Me new to spark , in our project we are using spark-structured streaming to write kafka consumer. We have a use case where I need to modular the code so that multiple people can work on different pieces of spark-job simultaneously.
In first step we read different kafka topics now i have two datasets. Lets say ds_input1 and ds_input2.
I need to pass these to next step where other person working on. So i have done as below in java8
DriverClass{
Dataset<Row> ds_input1 = //populate it from kafka topic
Dataset<Row> ds_output1 = null;
SecondPersonClass.process(ds_input1 , ds_output1 );
//here outside I get ds_output1 as null
//Why it is not working as List<Objects> in java ?

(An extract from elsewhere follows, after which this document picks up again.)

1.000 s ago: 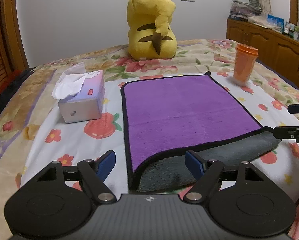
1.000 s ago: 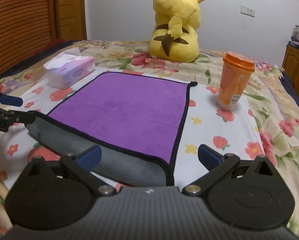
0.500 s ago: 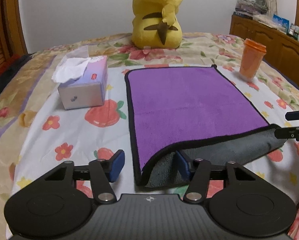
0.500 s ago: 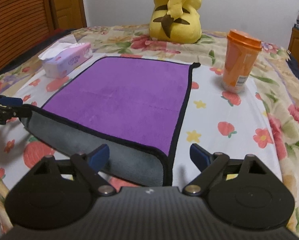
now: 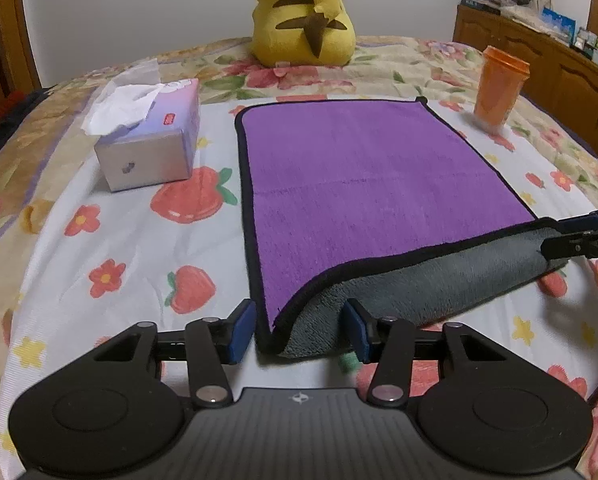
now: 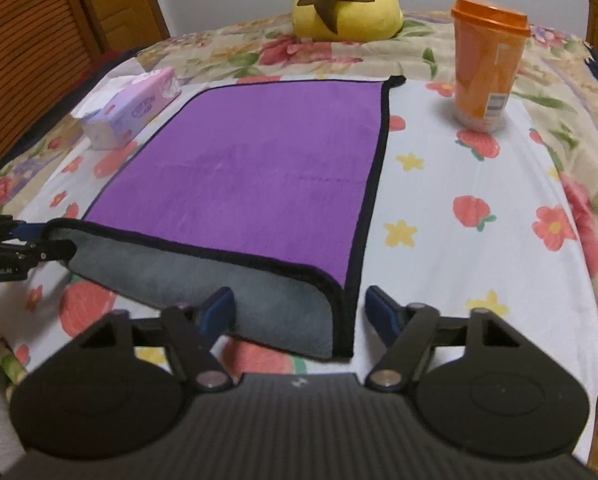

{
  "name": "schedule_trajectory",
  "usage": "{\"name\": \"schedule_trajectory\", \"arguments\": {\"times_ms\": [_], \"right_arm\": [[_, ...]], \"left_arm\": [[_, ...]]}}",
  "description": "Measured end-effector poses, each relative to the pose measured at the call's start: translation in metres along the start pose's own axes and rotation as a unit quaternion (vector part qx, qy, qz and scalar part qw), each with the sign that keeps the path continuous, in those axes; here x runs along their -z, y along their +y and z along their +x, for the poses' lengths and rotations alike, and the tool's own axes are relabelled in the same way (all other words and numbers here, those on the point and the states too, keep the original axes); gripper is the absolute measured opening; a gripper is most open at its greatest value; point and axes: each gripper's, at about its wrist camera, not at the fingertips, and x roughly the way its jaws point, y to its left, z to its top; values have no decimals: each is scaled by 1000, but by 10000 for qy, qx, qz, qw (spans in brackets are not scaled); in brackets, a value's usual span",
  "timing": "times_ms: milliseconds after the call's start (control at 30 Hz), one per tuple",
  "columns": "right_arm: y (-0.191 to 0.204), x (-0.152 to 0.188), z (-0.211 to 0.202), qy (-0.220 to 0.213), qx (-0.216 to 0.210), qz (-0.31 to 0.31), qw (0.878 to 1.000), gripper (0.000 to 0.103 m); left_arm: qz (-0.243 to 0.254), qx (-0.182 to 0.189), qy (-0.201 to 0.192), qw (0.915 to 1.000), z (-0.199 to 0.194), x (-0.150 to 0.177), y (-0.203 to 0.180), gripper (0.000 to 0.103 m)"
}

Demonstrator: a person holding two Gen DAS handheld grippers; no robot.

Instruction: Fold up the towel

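**Both near corners bracketed, neither pinched**

Floral bedsheet (image 5: 111, 240), printed with strawberries and flowers, carries everything. Left gripper (image 5: 299, 330) is spread, its blue pads either side of the near-left corner of the purple microfibre towel with black edging and a grey underside (image 5: 371, 184). Right gripper (image 6: 299, 312) is likewise spread around the near-right corner, with no pad visibly pressing on cloth.

My worry: if either closes while the curled hem sits shallow between the pads, it may catch only the edging and drop it mid-fold, or one corner may rise before the other and skew the crease. Sheet fabric could be pinched along with it.

Lying centrally, the towel is flat and smooth at its far end; the near hem is turned up, showing grey. Just left stands a lilac tissue box (image 5: 151, 136), far right an orange lidded cup (image 5: 499, 88), beyond it a yellow plush toy (image 5: 303, 20).
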Motion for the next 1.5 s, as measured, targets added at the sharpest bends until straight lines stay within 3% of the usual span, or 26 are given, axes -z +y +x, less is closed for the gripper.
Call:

//Is there anything wrong I am doing ? what is the correct way to do?
Dataset<Row> ds_output2 = null;
ThirdPersonClass.process(ds_output1 , ds_output2);
//here outside I get ds_output2 as null
//though ds_output2 populated inside function why it is still null outside?
}
SecondPersonClass{
static void process(ds_input1 , ds_output1 ){
//here have business logic to work on ds_input1 data.
//then i will update and assign it back to out put dataSets
//i.e. ds_output1
//for simplicity lets says as below
ds_output1 = ds_input1 ;
//here I see data in ds_output1 i.e ds_output1 is not null
}
}
ThirdPersonClass{
static void process2(ds_input2 , ds_output2 ){
//here have business logic to work on ds_input2 data.
// then i will update and assign it back to out put dataSets
//i.e. ds_output2
//for simplicity lets says as below
ds_output2 = ds_input2 ;
//here I see data in ds_output2 i.e ds_output2 is not null
}
}
Question : Even though dataset is populated inside the function static method why those are not reflecting outside the function and still null? Why java call by reference to objects not working here ? How to handle this ?
Can we return multiple Datasets from a function if so how to do it ?